One range is to be output from the listing below, exactly as written: the line with "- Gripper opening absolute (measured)" to the line with "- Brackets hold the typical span", both kept.

Dataset section:
------
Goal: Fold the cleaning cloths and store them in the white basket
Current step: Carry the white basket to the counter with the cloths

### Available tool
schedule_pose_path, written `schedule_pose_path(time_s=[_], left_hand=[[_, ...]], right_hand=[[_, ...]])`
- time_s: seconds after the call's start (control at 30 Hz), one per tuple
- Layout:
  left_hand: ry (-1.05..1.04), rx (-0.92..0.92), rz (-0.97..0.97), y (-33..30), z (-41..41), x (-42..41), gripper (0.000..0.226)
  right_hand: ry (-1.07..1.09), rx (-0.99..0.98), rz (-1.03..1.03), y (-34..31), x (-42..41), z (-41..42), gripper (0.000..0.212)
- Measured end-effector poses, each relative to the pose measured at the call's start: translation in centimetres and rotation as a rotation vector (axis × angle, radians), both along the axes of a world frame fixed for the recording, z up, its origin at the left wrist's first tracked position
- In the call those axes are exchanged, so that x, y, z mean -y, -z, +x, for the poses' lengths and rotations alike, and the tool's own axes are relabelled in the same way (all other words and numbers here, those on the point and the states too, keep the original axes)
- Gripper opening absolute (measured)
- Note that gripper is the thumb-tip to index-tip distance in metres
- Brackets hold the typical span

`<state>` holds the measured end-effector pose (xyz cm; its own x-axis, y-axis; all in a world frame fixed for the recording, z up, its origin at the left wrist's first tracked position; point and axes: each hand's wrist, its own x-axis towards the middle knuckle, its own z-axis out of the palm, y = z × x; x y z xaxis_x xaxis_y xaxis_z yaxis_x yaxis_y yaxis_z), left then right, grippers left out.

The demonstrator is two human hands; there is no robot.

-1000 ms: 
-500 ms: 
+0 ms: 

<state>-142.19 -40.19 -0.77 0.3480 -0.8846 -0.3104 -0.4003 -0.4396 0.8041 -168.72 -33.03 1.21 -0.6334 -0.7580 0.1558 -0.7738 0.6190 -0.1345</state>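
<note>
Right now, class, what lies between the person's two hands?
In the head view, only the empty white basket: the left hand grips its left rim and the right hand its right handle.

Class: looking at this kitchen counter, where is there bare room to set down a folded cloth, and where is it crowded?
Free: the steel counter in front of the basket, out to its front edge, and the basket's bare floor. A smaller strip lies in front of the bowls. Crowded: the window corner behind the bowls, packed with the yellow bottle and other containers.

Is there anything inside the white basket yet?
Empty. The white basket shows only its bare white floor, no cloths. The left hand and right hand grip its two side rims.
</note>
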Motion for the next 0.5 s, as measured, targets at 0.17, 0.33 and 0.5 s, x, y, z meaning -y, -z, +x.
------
Answer space:
- Gripper opening absolute (measured)
- Note that gripper is the thumb-tip to index-tip distance in metres
- Brackets hold the typical span

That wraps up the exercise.